Да, я действительно устал, потому что меня притягивали не веселые, а грустные лица. После того как толпа разделила молодую пару, я обратил внимание на худощавую немолодую женщину, видимо, мать одной из мобилизованных. Она находилась как бы вне происходящего. Не знаю, почему это пришло мне в голову, я ничем не смог бы это доказать, потому что она делала все то же, что другие: двигалась в такт с марширующими, кивала ораторам, пела. Но, по-моему, она совершала это чисто механически и оставалась одинокой – точно так же, как те двое. По-моему, ее поведение не осталось незамеченным. Со своего помоста я видел, как к ней то и дело подходил кто-нибудь, брал за руку и тянул за собой или просто заговаривал. И, хоть она отвечала и даже улыбалась, я видел, что люди отходили разочарованные. Только один невысокий полный мужчина с живым лицом не отступился так легко. После того как в ответ на какую-то его реплику она выдавила мученическую улыбку и снова приняла озабоченный вид, он отошел, но недалеко, и я понял, что он наблюдает за ней.

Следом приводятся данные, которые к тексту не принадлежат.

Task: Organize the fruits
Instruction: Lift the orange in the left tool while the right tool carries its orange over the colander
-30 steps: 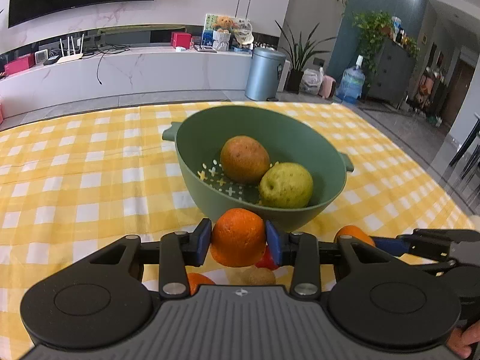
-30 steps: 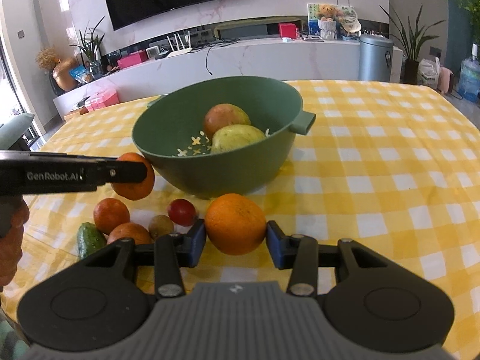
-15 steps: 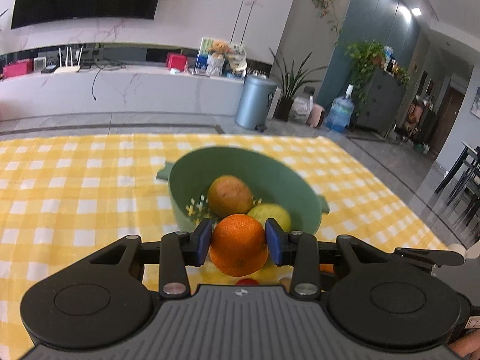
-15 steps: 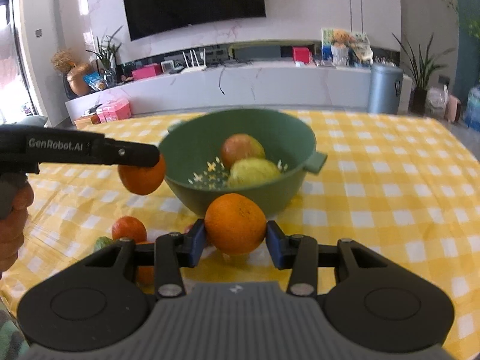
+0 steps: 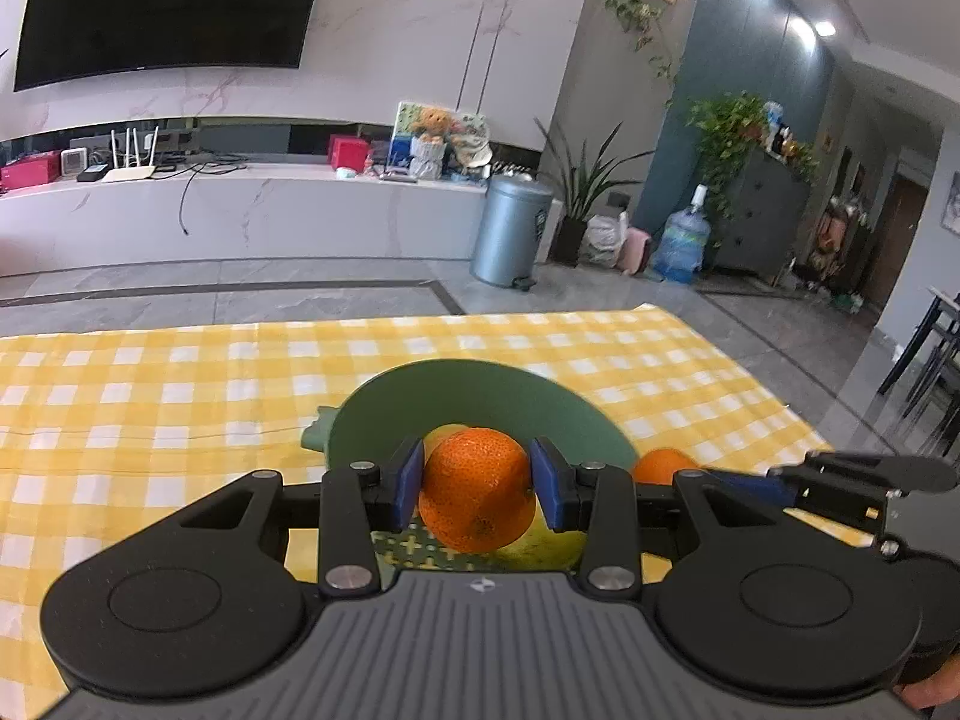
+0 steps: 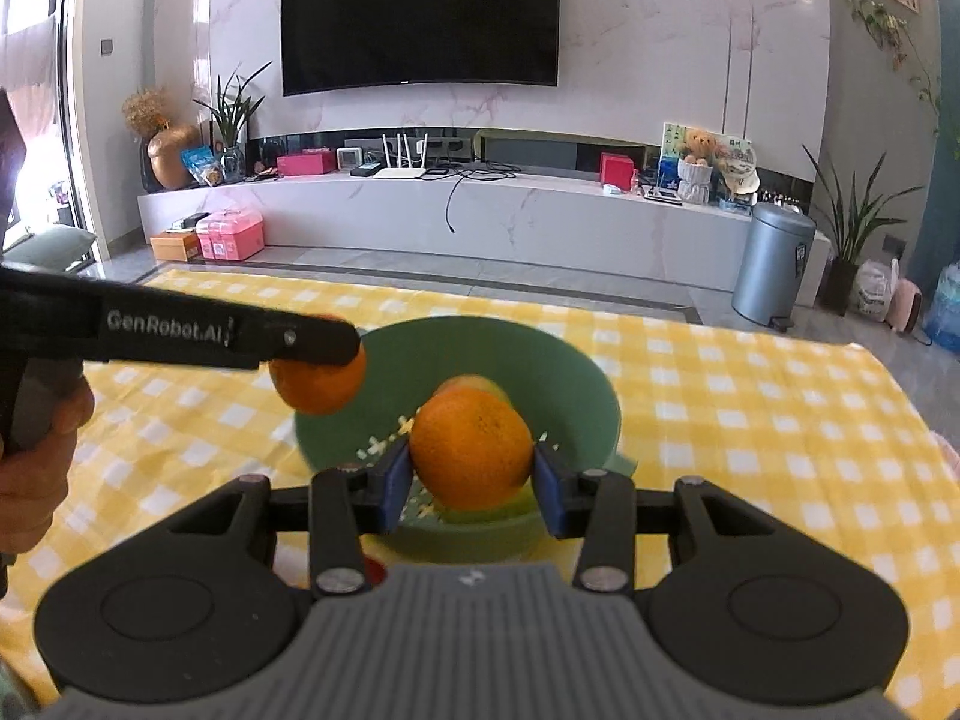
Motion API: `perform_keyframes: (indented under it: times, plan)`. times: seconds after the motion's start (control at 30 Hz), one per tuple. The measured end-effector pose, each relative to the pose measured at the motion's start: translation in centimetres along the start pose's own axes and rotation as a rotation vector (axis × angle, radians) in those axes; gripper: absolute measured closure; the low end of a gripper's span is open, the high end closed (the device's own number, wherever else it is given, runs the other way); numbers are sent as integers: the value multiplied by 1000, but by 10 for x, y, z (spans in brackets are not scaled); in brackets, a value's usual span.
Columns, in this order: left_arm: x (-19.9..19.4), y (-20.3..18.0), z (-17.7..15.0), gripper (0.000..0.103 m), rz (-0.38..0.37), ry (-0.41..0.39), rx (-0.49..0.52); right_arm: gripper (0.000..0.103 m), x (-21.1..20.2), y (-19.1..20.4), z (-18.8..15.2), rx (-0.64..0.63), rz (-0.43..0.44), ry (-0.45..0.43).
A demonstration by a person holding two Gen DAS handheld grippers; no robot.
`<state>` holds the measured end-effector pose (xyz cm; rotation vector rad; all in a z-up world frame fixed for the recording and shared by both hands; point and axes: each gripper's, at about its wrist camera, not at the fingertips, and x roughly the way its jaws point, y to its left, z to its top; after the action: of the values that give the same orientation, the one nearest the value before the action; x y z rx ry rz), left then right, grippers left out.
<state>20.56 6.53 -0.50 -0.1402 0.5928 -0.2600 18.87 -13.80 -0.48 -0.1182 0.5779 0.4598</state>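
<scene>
— Left gripper (image 5: pixel 474 483), you're pinching an orange (image 5: pixel 477 489) between both blue pads, and you're holding it lifted over the near part of the green colander (image 5: pixel 372 408). How is your partner doing?

— Right gripper (image 6: pixel 473 479), you're doing the same: your pads are pressed onto a second orange (image 6: pixel 471 449), and you're holding it above the colander's near rim, just beside the other claw's fruit.

— So you're carrying two at once. What's sitting in the colander?

— At least two pieces, as far as you can see: a yellow-green fruit (image 5: pixel 555 540) is peeking out under the left claw's orange, and a reddish-yellow one (image 6: pixel 474 385) is showing behind the right claw's orange.

— And how far along are you, would you say?

— I'd judge you're partway. Neither orange is released; you're both needing to lower into the colander and spread your pads. On the yellow checked tablecloth (image 6: pixel 750 420) in front of the colander, something red (image 6: pixel 373 570) is poking out by the right gripper's body, so loose fruit is probably waiting. How much, I can't tell, since your gripper bodies are hiding that patch.
</scene>
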Motion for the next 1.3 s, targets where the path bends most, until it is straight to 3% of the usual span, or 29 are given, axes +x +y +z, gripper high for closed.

Эта одинокая усталая женщина вдруг стала мне чем-то близка. Умом я понимал, что она более достойна зависти, чем те двое молодых людей, ведь она приносила большую жертву и заслуживала еще большей похвалы. Чувства молодых поблекнут, у каждого появится новая привязанность. Рана затянется, и память о прежней любви скрасит однообразие будней, но боль матери не утихнет с годами. Я понимал, какова тяжесть ее потери, и мне когда-нибудь придется пережить то же самое. Думая об Оссу, старшем сыне, который пока еще приходил домой два раза в неделю, я надеялся, что сумею удержать его в Четвертом Городе Химиков, даже когда он станет взрослым. Разумеется, я сознавал, что нельзя распоряжаться судьбой маленьких подданных Империи, исходя лишь из интересов родителей, и никогда не высказал бы своего желания вслух, но тайная надежда сохранить Оссу была подобна мерцающему вдалеке огоньку для ночного путника. Может быть, я особенно берег эту мечту еще и потому, что ее приходилось так тщательно скрывать. И вот в этой женщине я угадал ту же боль и ту же молчаливую сдержанность. Я невольно поставил себя на ее место: она не только больше никогда не увидит свою дочь, но вряд ли сумеет на протяжении всей жизни получить от нее хоть какое-нибудь известие. Почтовая цензура все строже обходилась с частными письмами, и, как правило, адресату доставлялись только действительно важные, короткие и деловые сообщения, снабженные надлежащими подтверждениями. Странная и дерзкая мысль пришла мне в голову: я подумал, что люди, пожертвовавшие своими чувствами ради Империи, нуждаются в своего рода компенсации. Она должна состоять в том, к чему стремятся даже самые богатые и высокопоставленные лица: в славе и почитании. Если слава служит достаточным утешением для искалеченного на поле боя воина, почему бы ей не быть таким же утешением и для человека, потерпевшего моральный ущерб? Весьма путаная романтическая мысль – и, как и следовало ожидать, немного погодя она привела меня к опрометчивому поступку.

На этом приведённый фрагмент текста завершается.